I wish Google would simply Commercialize AlphaZero (directly or indirectly) and put everyone out of their misery.
Gamers and Testers would get their Dream Engine and Komodo Team, Houdart and Stockfish Team would reverse engineer the living daylights out of it and make their own versions.
At the very least it would put an end to the Era of alpha-beta Engines and we could all move on.
i7 5960X @ 4.1 Ghz, 64 GB G.Skill RipJaws RAM, Twin Asus ROG Strix OC 11 GB Geforce 2080 Tis
Milos
Posts: 4190
Joined: Wed Nov 25, 2009 1:47 am

Re: LCZero: Progress and Scaling.

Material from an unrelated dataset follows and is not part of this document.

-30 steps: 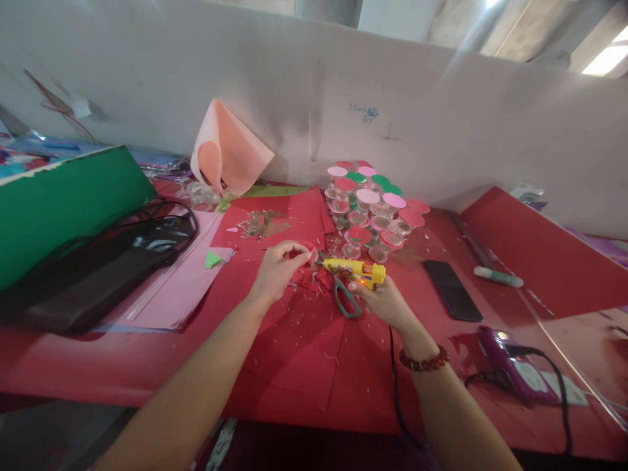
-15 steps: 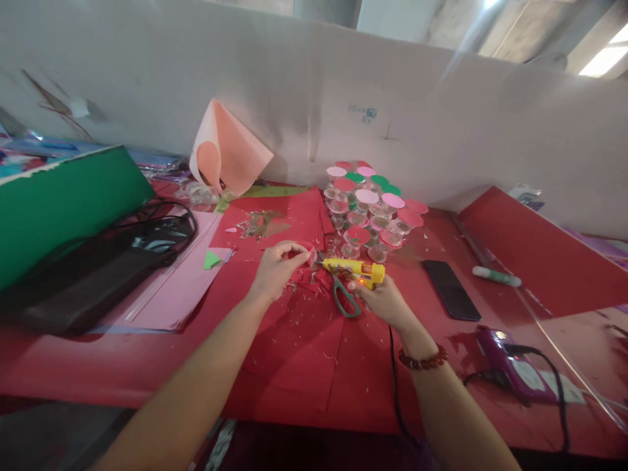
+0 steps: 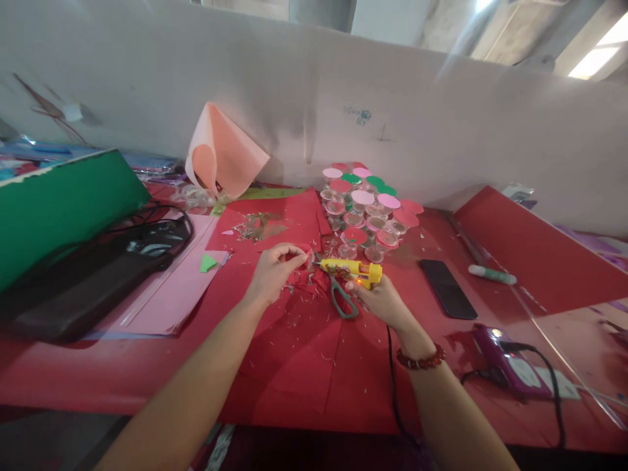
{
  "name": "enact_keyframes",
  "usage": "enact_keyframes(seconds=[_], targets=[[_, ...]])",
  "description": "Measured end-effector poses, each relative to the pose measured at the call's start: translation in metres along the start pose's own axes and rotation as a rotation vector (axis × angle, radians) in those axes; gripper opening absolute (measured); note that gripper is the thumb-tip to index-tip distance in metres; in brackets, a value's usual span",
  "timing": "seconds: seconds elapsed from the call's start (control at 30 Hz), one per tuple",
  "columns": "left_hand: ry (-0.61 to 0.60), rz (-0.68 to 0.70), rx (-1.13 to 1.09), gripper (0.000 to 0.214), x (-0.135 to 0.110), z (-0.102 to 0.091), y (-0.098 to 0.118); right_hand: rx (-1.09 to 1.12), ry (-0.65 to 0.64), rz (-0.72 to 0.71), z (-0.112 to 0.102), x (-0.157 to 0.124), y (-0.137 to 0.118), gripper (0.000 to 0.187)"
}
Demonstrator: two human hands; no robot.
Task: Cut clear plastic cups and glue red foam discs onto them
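My right hand [image 3: 375, 296] is wrapped round a yellow hot glue gun [image 3: 350, 268], whose small light glows orange. The gun's nozzle points left and meets a small red paper piece [image 3: 308, 256] pinched in my left hand [image 3: 275, 269]; a clear rim seems to show on it, though the fingers hide part. Scissors [image 3: 342, 299] with grey-green handles lie on the red paper [image 3: 294, 366] just under the gun. Beyond the hands stand several small clear plastic cups [image 3: 375, 224], many topped with red, pink or green paper discs [image 3: 363, 197].
At right lie a phone [image 3: 447, 288], a glue stick [image 3: 492, 274], a purple power box [image 3: 510, 366] with cords and a red board [image 3: 534, 252]. On the left are a black bag [image 3: 98, 281], pink sheets [image 3: 161, 288] and a green board [image 3: 73, 203]. Paper scraps litter the middle.
The whole view has shifted slightly. Both hands keep nearly the same pose, with the glue gun's nozzle still at the red paper piece.
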State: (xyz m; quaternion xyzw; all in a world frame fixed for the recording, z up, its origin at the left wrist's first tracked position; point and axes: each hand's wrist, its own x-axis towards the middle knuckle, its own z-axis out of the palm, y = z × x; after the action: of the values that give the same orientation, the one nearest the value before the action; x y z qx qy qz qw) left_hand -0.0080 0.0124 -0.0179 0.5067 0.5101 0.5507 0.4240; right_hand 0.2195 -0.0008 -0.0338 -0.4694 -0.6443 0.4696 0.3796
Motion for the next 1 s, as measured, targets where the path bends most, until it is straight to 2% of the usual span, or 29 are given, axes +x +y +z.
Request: enact_keyframes(seconds=[0.3,0.43,0.6,1.0], targets=[[-0.018,0.018,-0.024,0.012,0.001,-0.0012,-0.0043,-0.003,-0.005,0.002,0.0004,-0.0013,-0.0019,0.037],[-0.023,0.01,-0.009,0.013,0.0009,-0.0017,-0.0041,-0.011,-0.057,-0.021,0.0014,-0.0024,-0.0049,0.038],[-0.005,-0.003,-0.03,0.013,0.0004,-0.0001,-0.0012,0.011,0.0,-0.026,0.0015,-0.0007,-0.0011,0.038],[-0.023,0.015,0.009,0.011,0.0002,-0.0007,-0.0022,-0.03,0.023,-0.006,-0.0002,0.0,-0.0065,0.04]])
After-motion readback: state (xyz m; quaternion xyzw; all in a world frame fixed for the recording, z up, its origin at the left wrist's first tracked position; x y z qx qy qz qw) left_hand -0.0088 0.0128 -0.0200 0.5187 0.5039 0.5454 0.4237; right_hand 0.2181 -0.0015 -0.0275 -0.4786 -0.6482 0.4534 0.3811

Relation to CCRL Elo

Post by Milos »

shrapnel wrote: Sat May 19, 2018 6:29 am I wish Google would simply Commercialize AlphaZero (directly or indirectly) and put everyone out of their misery.
Gamers and Testers would get their Dream Engine and Komodo Team, Houdart and Stockfish Team would reverse engineer the living daylights out of it and make their own versions.
At the very least it would put an end to the Era of alpha-beta Engines and we could all move on.
:lol: :lol: :lol:
And I wish there was a world peace and everyone was rich and happy, and probability for that event to happen is slightly higher than for what you wrote.
But don't worry, dreaming is always nice ;).